Add to this the fact that Chen Jia Le from Hangzhou has exhibited in the International Manhole Museum in Italy, and the quiver of disbelief that such an institution exists threatens, for a moment, to fracture confidence in this Cork Printmakers' programme of residencies, lectures, exhibitions and demonstrations.
Another moment banishes doubt. A slight figure with fluent English, Chen Jia Le has all the gentle authority of an artist in control of her metier. A printmaker working with woodblock techniques, she prefers the knife to the pen. She explains how both Chinese philosophy and Chinese geography influence her style, and questions from the 20 or so people gathered to hear her show that these are printmakers too, intrigued by her use of rice paper and special brushes and home-made glues. Her slides show the lids of drains, sewers and hydrants, and illustrate her use of their patterns to make rubbings of her own, sometimes overlaid with maps. This is a different kind of geography, after all.
There are Dublin covers and one made by the Shannon Foundry Limerick and now there are going to be prints of Cork covers as well, the unexpected art of the familiar blurring the cultural boundaries between Cork and Beijing, Zhejiang and Hangshou, cities now creatively linked by their drainage systems.

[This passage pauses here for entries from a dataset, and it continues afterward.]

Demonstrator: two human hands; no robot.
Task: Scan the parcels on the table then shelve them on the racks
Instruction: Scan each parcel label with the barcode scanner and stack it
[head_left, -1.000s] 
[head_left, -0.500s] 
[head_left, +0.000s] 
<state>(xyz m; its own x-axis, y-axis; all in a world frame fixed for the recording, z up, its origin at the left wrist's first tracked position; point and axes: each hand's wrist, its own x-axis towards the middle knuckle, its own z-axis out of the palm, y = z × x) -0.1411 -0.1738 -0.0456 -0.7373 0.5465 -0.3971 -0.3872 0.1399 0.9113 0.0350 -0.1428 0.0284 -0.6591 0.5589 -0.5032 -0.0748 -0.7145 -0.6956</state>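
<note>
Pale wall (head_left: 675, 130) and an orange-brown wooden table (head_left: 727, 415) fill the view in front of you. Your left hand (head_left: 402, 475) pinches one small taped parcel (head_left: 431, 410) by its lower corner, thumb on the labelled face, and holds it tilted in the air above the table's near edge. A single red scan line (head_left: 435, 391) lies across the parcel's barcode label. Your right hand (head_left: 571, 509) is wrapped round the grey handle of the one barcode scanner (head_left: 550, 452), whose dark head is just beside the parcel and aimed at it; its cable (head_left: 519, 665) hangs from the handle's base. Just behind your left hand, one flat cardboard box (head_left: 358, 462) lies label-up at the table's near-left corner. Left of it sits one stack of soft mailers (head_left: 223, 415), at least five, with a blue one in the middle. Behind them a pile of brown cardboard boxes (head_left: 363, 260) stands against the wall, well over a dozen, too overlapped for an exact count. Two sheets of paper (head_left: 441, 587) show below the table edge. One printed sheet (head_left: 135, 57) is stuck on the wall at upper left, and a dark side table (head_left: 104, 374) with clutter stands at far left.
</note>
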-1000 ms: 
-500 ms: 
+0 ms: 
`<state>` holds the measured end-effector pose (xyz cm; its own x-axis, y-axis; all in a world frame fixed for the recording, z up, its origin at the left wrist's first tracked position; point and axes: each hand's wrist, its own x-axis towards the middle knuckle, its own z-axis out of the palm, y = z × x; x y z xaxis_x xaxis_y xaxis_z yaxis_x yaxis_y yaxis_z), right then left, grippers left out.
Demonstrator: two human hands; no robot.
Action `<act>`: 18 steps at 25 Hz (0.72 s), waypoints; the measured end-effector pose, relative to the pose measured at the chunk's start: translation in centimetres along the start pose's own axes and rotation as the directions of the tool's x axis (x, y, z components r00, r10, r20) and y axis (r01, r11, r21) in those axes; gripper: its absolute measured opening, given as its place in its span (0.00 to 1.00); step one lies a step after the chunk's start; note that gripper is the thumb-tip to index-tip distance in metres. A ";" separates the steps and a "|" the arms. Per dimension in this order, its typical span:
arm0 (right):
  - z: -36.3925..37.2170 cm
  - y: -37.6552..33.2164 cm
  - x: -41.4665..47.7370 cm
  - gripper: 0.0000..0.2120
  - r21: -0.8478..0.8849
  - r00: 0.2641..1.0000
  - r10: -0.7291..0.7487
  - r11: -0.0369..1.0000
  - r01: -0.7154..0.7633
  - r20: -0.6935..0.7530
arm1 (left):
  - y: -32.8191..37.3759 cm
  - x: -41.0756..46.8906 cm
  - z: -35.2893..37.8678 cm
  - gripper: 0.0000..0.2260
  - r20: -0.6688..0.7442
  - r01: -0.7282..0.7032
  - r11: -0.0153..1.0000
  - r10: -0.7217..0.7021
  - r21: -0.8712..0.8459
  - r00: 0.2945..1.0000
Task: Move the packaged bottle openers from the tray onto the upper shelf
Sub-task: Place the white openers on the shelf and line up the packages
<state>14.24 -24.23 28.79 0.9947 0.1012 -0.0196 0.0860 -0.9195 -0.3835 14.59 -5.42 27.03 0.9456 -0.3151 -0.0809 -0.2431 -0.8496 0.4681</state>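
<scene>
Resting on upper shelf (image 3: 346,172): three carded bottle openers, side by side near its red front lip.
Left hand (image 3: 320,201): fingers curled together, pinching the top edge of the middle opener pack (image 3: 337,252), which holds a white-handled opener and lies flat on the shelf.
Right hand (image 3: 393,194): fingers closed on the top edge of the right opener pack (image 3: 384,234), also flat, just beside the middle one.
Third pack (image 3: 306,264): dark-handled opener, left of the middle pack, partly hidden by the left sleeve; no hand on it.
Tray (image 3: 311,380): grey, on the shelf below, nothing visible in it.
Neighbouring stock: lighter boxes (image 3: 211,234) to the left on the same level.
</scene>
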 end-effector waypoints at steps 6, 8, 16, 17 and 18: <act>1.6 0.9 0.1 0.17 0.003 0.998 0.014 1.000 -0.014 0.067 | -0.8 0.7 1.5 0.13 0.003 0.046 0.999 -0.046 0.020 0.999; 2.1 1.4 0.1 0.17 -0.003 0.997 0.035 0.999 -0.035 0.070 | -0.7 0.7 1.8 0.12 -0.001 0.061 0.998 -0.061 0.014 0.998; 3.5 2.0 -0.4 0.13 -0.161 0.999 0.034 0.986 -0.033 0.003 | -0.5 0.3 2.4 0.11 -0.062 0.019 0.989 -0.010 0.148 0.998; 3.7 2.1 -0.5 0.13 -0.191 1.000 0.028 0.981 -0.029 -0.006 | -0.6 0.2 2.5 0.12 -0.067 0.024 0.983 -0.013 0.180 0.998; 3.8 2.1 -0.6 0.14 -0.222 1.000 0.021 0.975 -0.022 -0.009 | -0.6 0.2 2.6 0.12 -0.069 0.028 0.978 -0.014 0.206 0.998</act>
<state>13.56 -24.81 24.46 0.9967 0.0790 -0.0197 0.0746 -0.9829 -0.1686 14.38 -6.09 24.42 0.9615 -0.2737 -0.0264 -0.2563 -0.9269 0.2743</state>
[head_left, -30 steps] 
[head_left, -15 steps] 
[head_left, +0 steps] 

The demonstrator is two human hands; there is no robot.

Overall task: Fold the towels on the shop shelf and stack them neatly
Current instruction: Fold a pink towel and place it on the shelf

The curator for this Cork Printmakers Visiting Artists programme for Cork 2005 is Prawat Lauchareon, a Thai artist working in New York. Others taking part over the next five months include Ray Henshaw from Belfast, Desiree Alvarez from Manhattan, Arnaud Maguet from Nice, Mariette Linders from Amsterdam and Yuri Shtapakov from St. Petersburg. Further details from 021-4322422; info@corkprintmakers.ie
CITY LIMITS Other fundamental aspects of city life will be examined at St Luke's Hall on Summerhill North this evening when Charles Landry, founder of the European cultural planning consultancy COMEDIA and author of The Creative City: A Toolkit for Urban Innovators initiates Cork City Council's lecture series on creating a cultural city. This series aims to provoke discussion on planning strategies and cultural awareness. Building developments (very much to the fore in Cork right now), physical and social change, commercial and industrial activity, recreation and tourism are all immediate concerns. Beginning at 7pm, this talk by an international expert on urban revitalisation is presented by the city council's Arts Office and is supported by the Arts Council and Cork 2005.